Trends in Bariatric Surgery: New Procedures on the Horizon
- An experimental bariatric procedure known as laparoscopic greater curvature plication has been received with enthusiasm by many U.S. bariatric surgeons. Different from other weight loss surgeries, it involves no devices or resection of the stomach; the size of the stomach is reduced using non-absorbable sutures. Early studies on the procedure show that patients can lose weight faster as a result of this procedure than from gastric banding.
- In late 2010, approval was given by an FDA advisory panel to allow the Lap-Band Adjustable Gastric Banding System to be used on obese patients whose body mass index (BMI) was between 30kg and 40kg. Previously, the Lap Band procedure was only considered for patients who had a BMI between 35kg and 40kg, and who had at least one health condition related to obesity.

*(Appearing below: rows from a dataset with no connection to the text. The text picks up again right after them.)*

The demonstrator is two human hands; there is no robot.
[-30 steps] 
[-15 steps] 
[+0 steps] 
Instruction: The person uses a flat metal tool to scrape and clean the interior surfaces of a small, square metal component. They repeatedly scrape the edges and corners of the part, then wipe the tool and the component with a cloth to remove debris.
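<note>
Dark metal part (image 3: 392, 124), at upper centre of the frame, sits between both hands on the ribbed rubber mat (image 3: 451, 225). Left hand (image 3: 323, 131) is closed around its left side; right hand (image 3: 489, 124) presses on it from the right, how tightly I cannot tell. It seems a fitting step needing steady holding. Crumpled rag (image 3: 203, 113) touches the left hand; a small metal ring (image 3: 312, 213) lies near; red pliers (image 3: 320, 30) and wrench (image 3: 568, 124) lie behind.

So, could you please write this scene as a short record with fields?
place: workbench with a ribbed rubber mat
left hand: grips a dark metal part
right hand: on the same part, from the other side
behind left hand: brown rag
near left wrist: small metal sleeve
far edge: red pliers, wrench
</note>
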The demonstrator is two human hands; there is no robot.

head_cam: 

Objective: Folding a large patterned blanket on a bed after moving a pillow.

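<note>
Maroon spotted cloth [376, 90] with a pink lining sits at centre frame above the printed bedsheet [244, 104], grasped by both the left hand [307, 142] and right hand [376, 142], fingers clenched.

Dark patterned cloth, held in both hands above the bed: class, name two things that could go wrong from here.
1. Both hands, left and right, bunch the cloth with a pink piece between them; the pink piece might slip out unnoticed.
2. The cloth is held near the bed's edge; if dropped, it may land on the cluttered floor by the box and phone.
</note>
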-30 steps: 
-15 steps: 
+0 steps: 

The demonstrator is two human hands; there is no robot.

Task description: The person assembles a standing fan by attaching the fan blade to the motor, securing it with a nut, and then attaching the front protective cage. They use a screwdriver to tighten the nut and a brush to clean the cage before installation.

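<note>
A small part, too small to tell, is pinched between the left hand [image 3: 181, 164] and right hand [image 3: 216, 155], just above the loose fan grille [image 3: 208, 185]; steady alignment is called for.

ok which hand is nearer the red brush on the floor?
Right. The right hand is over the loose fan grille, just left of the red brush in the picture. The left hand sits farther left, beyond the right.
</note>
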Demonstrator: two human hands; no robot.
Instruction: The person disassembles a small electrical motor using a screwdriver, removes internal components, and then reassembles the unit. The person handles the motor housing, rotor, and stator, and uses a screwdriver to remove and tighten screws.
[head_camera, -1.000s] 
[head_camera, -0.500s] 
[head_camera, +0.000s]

This means that more Lap Band procedures will be performed in 2011, which will cause the number of bariatric surgeries in the country to rise accordingly. However, insurance companies may not be as enthused about offering coverage to people are fall into a less-obese category.

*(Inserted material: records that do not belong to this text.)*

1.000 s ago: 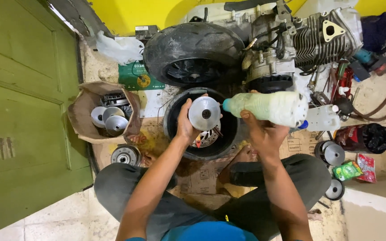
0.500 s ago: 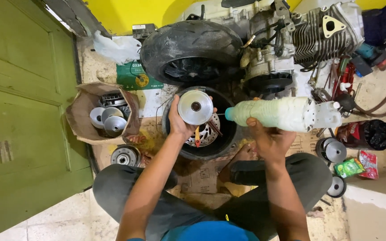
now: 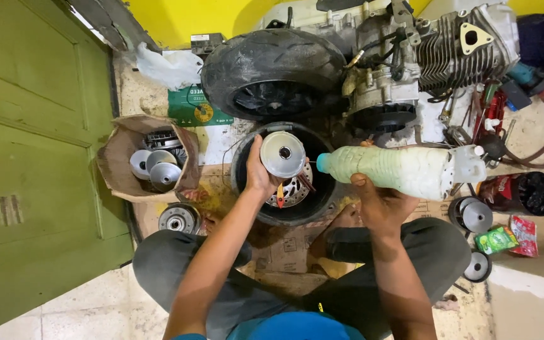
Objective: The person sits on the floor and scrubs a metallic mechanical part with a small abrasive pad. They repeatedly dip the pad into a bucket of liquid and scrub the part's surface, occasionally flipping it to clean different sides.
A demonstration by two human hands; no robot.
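Note:
My left hand (image 3: 258, 173) holds a round silver metal pulley disc (image 3: 283, 153) with a centre hole, above a black round basin (image 3: 242, 182). More metal parts and a red-handled tool lie inside the basin. My right hand (image 3: 379, 203) grips a cloudy plastic bottle (image 3: 391, 167) of pale greenish liquid. The bottle lies on its side, its blue-capped mouth pointing left and close to the disc's right edge.
A scooter engine (image 3: 436, 50) with a black rear tyre (image 3: 272, 69) stands behind the basin. A cardboard box (image 3: 118, 157) of pulley discs sits at left, beside a green door (image 3: 26, 157). Loose pulleys, a white jug, tools, a hose and snack packets crowd the right side.
The disc has shifted slightly right and the bottle has dropped a little lower, its mouth staying near the disc. Both hands keep their grip.

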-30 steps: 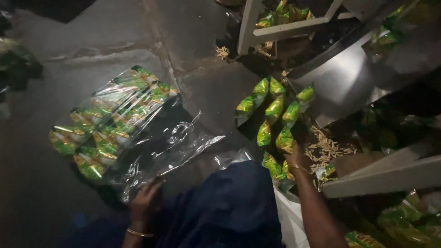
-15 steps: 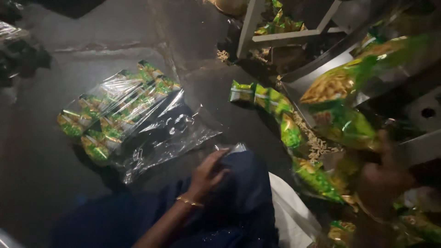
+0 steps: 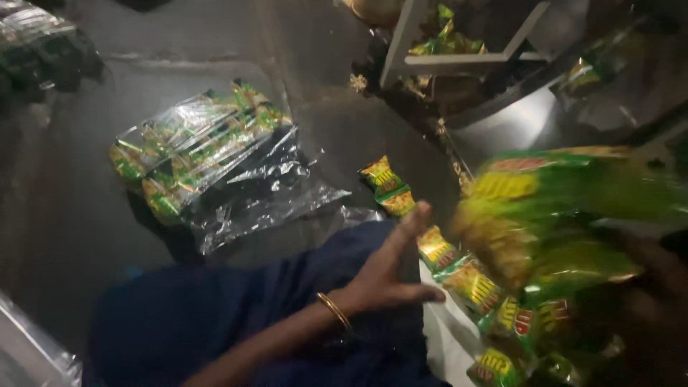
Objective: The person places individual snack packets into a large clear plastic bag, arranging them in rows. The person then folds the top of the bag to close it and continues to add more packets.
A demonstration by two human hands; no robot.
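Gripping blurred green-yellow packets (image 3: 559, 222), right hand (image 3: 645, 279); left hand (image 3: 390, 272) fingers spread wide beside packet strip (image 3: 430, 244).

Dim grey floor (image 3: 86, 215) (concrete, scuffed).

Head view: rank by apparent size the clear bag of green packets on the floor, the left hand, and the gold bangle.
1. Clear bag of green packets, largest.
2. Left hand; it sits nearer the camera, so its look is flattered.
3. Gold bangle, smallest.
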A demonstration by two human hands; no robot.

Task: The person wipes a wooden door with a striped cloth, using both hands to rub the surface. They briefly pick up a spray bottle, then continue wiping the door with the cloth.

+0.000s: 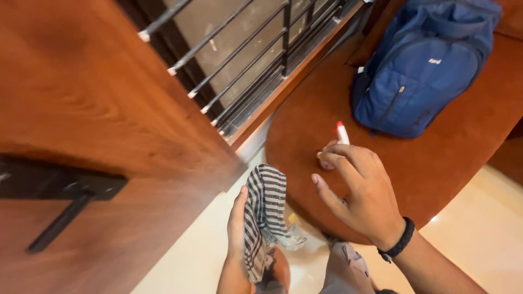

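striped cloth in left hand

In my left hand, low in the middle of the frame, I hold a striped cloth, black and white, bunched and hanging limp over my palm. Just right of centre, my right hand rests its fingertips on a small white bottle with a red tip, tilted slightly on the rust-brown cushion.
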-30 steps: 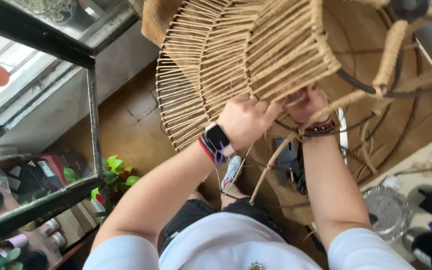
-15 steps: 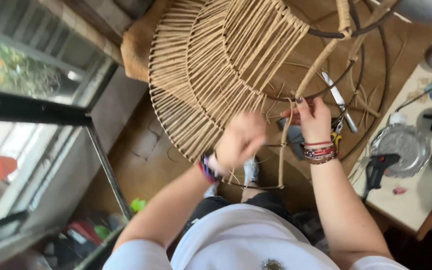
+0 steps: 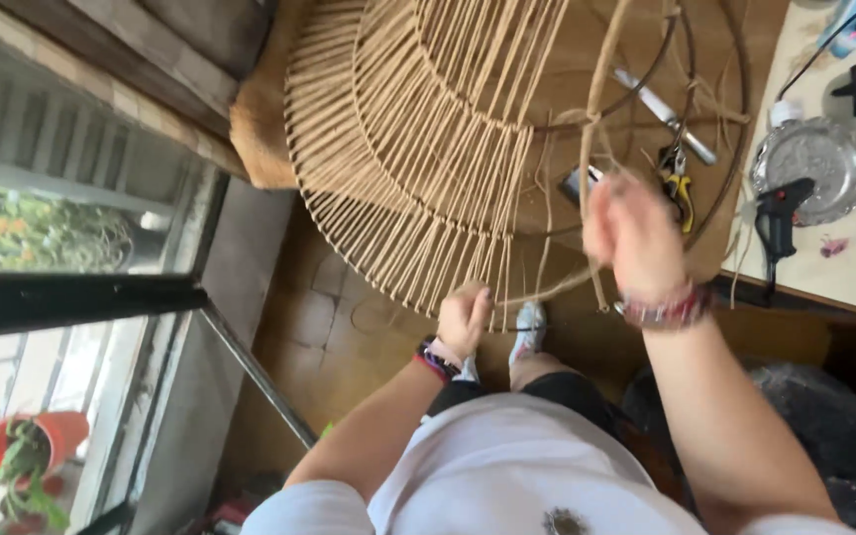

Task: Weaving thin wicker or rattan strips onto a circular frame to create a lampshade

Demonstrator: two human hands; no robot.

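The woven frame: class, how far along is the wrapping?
Done: cord strands cover the left part of the round frame. In hand: the right hand pulls a loose cord, the left hand at the rim. Left: the right part's bare rings.

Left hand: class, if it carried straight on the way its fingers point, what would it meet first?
Probably the lower edge of the woven cord frame just beyond the left hand, though depth is unclear.

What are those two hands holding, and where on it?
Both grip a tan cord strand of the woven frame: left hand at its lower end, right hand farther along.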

- It is believed that in 2011 more insurance companies will offer gastric bypass insurance as well as insurance for other procedures, including the gastric sleeve surgery. This is due to the realization that these surgeries unquestionably have proved cost-saving – and life-saving – over the long term.

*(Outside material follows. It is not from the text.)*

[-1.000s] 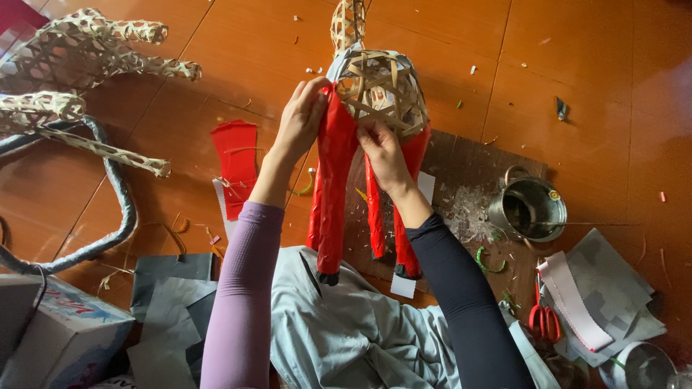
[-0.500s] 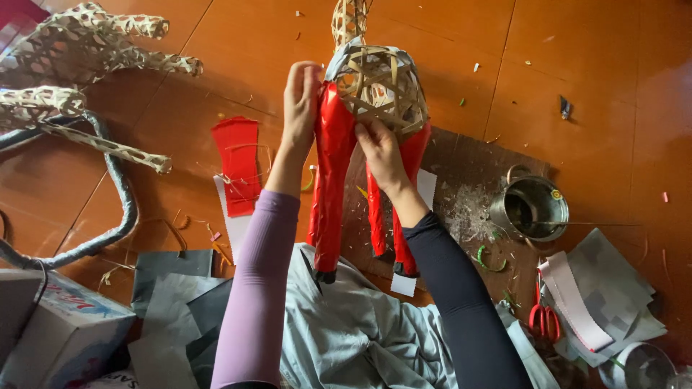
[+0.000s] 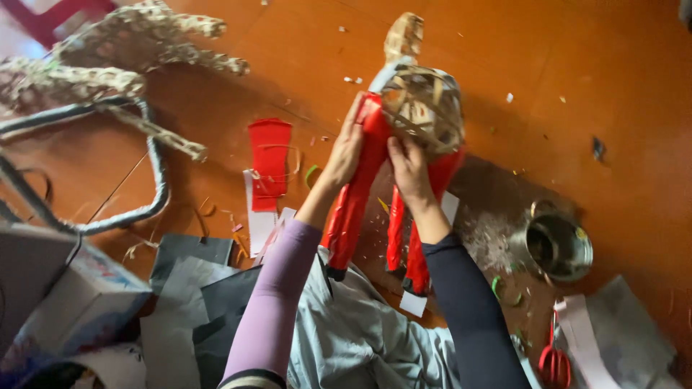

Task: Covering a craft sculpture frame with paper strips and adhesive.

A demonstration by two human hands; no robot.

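Woven bamboo frame, red-papered legs hanging, held above the orange floor. Left hand presses flat on one red leg; right hand pinches paper just beneath the frame. Metal tin, red scissors lie right.

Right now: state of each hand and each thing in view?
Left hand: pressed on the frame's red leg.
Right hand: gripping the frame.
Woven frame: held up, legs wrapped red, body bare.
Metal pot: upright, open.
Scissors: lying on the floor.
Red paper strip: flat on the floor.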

- More and more people, especially those who have had bariatric surgery, are now coming to understand that weight loss surgery alone isn’t the magic answer to obesity. As a result, a new emphasis is being placed on the importance of follow-up care for bariatric patients. This intensified care will involve a multidisciplinary team of medical experts, including primary care physicians, gastroenterologists, and endocrinologists, who will work with patients to make sure that they are losing weight safely and haven’t developed any serious health issues. The new approach will be based on guidelines released in late 2010 by the Endocrine Society.